[Problem to solve] Directions for the data below: repeat exactly the lines from the one with "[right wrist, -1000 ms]" through the one with "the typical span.", both included, and omit all pictures.

[Records from a data collection]
□ □ □
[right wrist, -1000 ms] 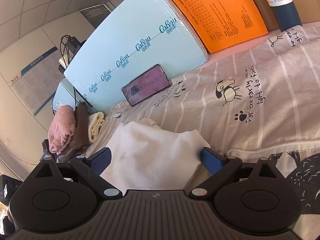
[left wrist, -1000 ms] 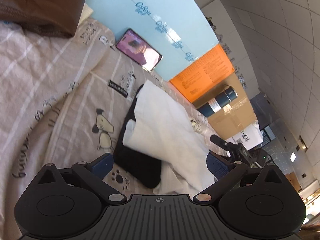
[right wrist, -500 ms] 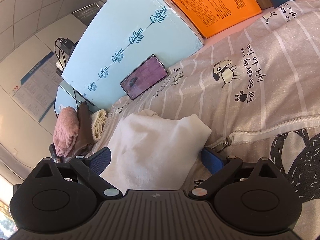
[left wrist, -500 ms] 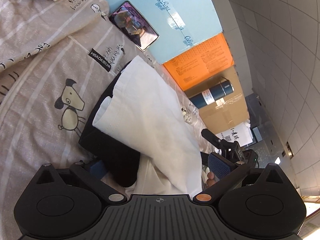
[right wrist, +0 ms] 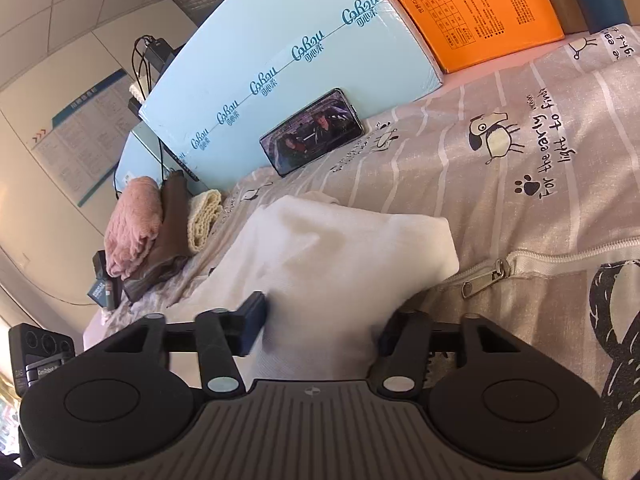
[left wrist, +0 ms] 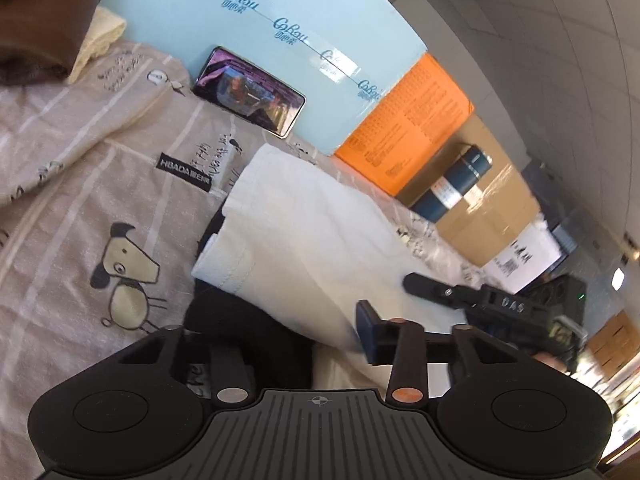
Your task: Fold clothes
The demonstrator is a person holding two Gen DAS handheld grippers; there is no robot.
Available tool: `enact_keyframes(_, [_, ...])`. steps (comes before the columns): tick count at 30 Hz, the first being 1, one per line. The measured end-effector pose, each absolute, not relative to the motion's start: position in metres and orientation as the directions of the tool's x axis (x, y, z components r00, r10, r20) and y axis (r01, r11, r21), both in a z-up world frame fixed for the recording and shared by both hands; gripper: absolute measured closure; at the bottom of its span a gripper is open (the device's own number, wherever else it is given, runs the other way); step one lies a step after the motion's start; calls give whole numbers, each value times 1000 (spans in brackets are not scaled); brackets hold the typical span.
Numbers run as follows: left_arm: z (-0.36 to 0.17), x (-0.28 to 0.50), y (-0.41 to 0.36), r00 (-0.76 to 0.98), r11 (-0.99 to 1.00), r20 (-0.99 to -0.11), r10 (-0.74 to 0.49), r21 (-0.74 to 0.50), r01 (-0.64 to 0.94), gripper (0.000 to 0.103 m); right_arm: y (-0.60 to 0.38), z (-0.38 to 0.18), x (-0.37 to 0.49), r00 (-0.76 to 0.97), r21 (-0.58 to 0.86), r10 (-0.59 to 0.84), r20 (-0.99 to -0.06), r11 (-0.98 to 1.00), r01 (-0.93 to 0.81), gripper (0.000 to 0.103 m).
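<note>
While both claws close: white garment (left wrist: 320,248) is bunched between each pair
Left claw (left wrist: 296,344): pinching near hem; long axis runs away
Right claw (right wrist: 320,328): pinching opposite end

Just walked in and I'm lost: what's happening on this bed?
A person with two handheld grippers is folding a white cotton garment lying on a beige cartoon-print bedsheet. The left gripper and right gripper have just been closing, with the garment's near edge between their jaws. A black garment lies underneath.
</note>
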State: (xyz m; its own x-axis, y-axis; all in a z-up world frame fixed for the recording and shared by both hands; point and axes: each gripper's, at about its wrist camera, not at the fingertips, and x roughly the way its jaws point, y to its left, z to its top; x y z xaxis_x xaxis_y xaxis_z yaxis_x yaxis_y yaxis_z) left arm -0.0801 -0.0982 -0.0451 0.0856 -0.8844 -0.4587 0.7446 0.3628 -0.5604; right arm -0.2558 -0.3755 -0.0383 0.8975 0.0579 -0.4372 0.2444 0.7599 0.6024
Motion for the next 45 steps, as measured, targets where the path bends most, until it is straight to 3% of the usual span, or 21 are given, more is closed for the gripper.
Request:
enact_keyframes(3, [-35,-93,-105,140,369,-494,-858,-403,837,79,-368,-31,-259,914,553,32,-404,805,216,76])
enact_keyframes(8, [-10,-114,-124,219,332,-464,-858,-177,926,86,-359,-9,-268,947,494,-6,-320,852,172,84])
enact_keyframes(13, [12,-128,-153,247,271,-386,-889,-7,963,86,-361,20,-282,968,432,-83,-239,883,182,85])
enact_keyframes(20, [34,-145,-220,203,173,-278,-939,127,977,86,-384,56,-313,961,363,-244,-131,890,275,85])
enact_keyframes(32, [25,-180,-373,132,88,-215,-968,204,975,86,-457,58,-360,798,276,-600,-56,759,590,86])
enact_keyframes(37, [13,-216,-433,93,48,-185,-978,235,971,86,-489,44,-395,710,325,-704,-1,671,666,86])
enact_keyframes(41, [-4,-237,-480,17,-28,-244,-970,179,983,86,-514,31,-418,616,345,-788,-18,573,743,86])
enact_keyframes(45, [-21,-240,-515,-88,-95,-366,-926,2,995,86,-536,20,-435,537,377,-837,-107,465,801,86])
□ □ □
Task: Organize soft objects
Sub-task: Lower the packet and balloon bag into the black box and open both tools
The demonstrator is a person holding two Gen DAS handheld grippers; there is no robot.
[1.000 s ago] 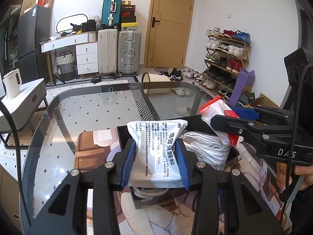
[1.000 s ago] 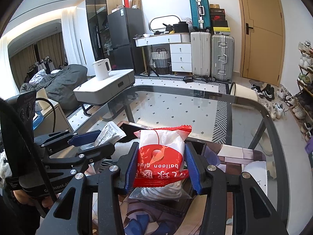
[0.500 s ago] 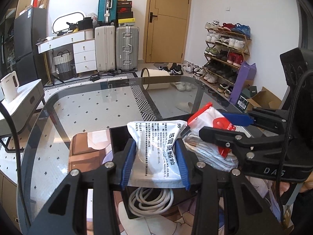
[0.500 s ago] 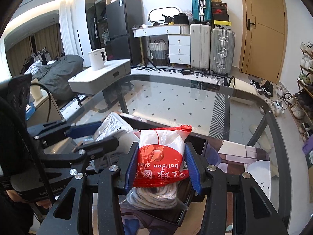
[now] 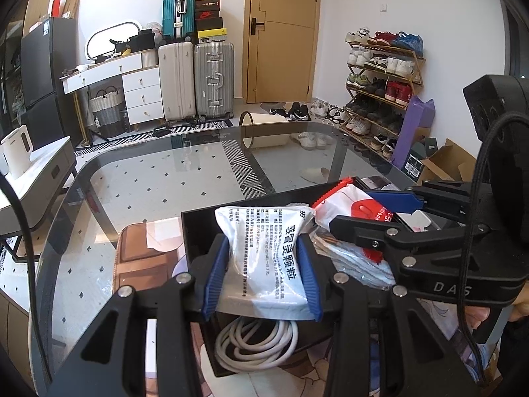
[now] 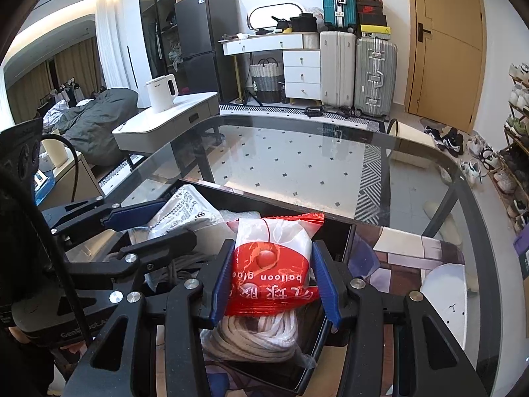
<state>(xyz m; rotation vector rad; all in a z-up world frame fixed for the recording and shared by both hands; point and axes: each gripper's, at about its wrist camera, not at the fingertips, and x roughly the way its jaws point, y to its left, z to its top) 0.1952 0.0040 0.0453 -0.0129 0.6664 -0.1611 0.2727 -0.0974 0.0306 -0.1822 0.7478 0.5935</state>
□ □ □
[Exercise response]
[right wrist, -1000 ms] 
[left wrist, -1000 ms] 
[right wrist, -500 ms] 
[left wrist, -500 ms] 
[right wrist, +0 ms] 
[left wrist, +0 ms] 
Your task: Fold clothes
The demonstrator is a person holding two Gen DAS handheld grippers; there is no robot.
Available tool: `enact_keyframes(_, [_, ...])`. steps (comes before the columns): tick count at 30 Hz, the first being 1, one per line. The measured end-effector pose, each absolute, not relative to the motion's start: position in metres and orientation as the directions of the tool's x axis (x, y, z components r00, r10, r20) and y axis (r01, r11, r21), both in a z-up world frame fixed for the recording and shared by both hands; gripper: absolute measured closure; at the bottom of its span a gripper is open (the device's own number, wherever else it is given, runs the other way); step one lies a step after the motion's start; calls give whole numbers, each value times 1000 (spans in brackets are not scaled); brackets hold the typical span.

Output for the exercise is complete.